The following is just part of an excellent editorial from the New York Times editorial board:
Congressional Republicans have been operating under a see-no-evil policy with President Trump: ignoring his lying, his subversions of democratic norms and his attacks on government institutions or, when that’s not possible, dismissing such outrages as empty bluster — as Trump being Trump.
This brazenly partisan act has become even more strained since Tuesday, when Michael Cohen, the president’s longtime lawyer and fixer, directly implicated the president in criminal activity. Mr. Cohen asserted in a plea deal with federal prosecutors that, in the closing weeks of the 2016 campaign, Mr. Trump directed him to use illegal campaign contributions to pay hush money to two women who said they had sex with him. . . .
And how did Republicans in Congress react? They didn’t, if they could avoid it. John Cornyn, the majority whip in the Senate, shrugged that he had “no idea about what the facts” of Mr. Cohen’s guilty plea were “other than the fact that none of it has anything to do with the Russia investigation.” The office of the House speaker, Paul Ryan, said it needed “more information.” Most members opted for silence. . . .
While breaking campaign finance laws may not sound as serious as, say, obstructing a criminal investigation into whether Mr. Trump’s campaign colluded with Russia to help him get elected, it, too, violates the integrity of the American electoral system. If Mr. Trump arranged secret payments to hush up his affairs, then he conspired to deny voters information he feared would harm his electoral chances. His efforts to hide the money trail suggest he knew his behavior wasn’t kosher. And while the initial payments to the women were made before Mr. Trump won the election, he didn’t begin compensating Mr. Cohen until February of 2017 — thus any conspiracy was carried straight into the Oval Office.

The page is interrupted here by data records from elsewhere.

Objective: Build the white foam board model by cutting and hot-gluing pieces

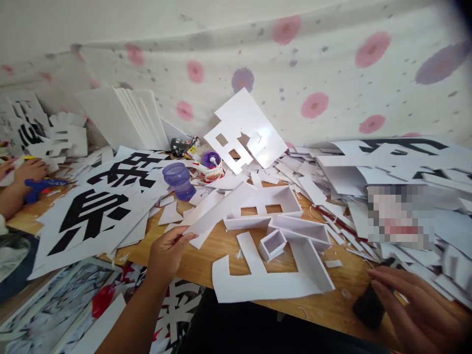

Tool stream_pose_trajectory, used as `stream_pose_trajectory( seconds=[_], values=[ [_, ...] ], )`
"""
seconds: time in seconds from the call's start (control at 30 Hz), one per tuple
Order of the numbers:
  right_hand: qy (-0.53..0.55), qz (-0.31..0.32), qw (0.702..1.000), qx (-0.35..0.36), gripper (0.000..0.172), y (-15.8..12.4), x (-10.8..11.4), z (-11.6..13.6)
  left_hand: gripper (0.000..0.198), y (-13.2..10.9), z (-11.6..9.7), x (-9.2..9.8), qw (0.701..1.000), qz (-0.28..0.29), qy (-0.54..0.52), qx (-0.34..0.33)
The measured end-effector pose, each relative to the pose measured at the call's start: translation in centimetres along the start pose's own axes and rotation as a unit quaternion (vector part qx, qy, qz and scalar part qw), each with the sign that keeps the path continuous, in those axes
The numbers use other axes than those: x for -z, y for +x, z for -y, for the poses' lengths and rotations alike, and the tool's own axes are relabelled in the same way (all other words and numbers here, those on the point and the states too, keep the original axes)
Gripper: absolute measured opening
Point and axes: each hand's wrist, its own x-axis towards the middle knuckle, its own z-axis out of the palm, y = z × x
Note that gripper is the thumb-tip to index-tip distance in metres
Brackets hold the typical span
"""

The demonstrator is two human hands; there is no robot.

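Observation:
My left hand pinches the near end of a white foam-board strip between thumb and fingers. The strip slants up and away over the table. Right of it lies a white foam-board character with upright side walls along part of its edge. A small box-shaped piece and a walled piece with two square holes adjoin it. At the lower right, my right hand has its fingertips close together beside a black object; what they hold, if anything, I cannot make out.
A purple cup-like container and a small tub stand behind. Sheets with black characters lie left; foam scraps cover the back and right. A dark-red pen-like tool lies among them. Another person's hand works far left.

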Motion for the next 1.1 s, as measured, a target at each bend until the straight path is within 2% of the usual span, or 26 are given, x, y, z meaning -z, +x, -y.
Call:
stream_pose_trajectory(
  seconds=[0.07,0.13,0.23,0.33,0.4,0.47,0.57,0.73,0.83,0.97,1.1],
  values=[
    [-0.013,-0.016,1.000,0.009,0.018,0.7,0.3,0.7,0.024,0.1,-0.3,0.1,0.999,0.026,0.008,-0.040],
    [-0.013,-0.020,1.000,0.014,0.020,1.4,0.8,2.1,0.019,0.2,-0.8,0.4,0.987,0.102,0.007,-0.121],
    [0.023,0.046,0.996,0.079,0.026,2.2,1.4,5.2,0.019,0.2,-1.6,0.4,0.943,0.231,-0.018,-0.240],
    [0.089,0.128,0.973,0.171,0.035,2.8,1.2,8.5,0.022,0.1,-2.4,-0.4,0.914,0.288,-0.025,-0.284],
    [0.150,0.197,0.950,0.192,0.038,3.1,0.4,10.2,0.021,0.1,-2.9,-1.3,0.906,0.308,-0.018,-0.289],
    [0.207,0.249,0.928,0.185,0.037,3.0,-0.7,11.2,0.020,0.3,-3.5,-2.2,0.903,0.317,-0.018,-0.289],
    [0.237,0.281,0.916,0.158,0.036,2.6,-1.9,11.5,0.019,0.7,-4.3,-3.4,0.906,0.325,-0.006,-0.272],
    [0.262,0.278,0.913,0.143,0.037,2.2,-2.6,11.2,0.019,0.6,-5.5,-5.3,0.940,0.287,0.033,-0.183],
    [0.267,0.262,0.915,0.149,0.037,2.6,-2.4,11.3,0.019,0.0,-6.0,-6.2,0.948,0.278,0.028,-0.150],
    [0.267,0.244,0.917,0.168,0.037,3.2,-1.9,10.9,0.020,-0.5,-6.4,-6.2,0.949,0.272,0.050,-0.151],
    [0.303,0.249,0.899,0.197,0.034,3.4,-0.8,10.2,0.022,-1.0,-7.6,-5.1,0.938,0.271,0.091,-0.193]
  ],
)
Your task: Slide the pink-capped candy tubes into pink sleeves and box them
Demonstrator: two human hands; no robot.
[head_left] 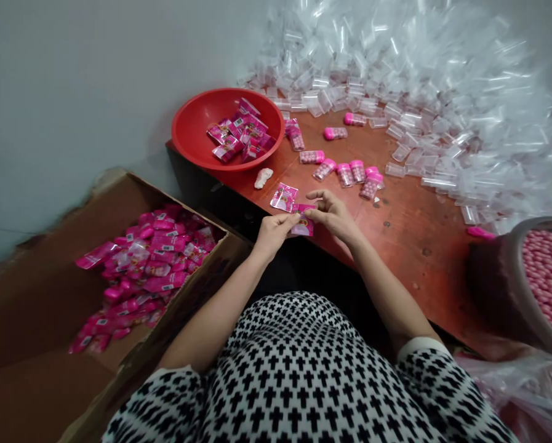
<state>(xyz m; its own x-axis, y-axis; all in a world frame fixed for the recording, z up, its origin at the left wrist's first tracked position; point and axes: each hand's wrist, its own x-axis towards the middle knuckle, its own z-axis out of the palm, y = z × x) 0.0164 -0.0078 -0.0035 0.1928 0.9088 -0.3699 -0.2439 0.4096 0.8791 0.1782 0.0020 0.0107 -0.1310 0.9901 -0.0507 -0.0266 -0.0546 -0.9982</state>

Every week seems to bring fresh evidence that Mr. Trump, his inner circle and his main backers do not consider themselves bound by such pedestrian concepts as truth, ethics or the law. The latest confirmation for that was the corruption indictment of Representative Duncan Hunter, Mr. Trump’s second campaign supporter in the House. The first, Representative Chris Collins, was indicted two weeks ago on insider-trading charges.
The good news is that, for the most part, the justice system seems to be dealing with the problem pretty effectively. Both the courts and the Department of Justice are working to uncover the facts and serve the public good.
Congress, unfortunately, remains crouched and trembling in a dark corner, hoping this is all a bad dream. It’s not. Republican lawmakers need to buck up, remind themselves of their constitutional responsibilities and erect some basic guardrails to ensure that — in a fit of rage, panic or mere pique — this president does not wake up one morning and decide to drive American democracy off a cliff.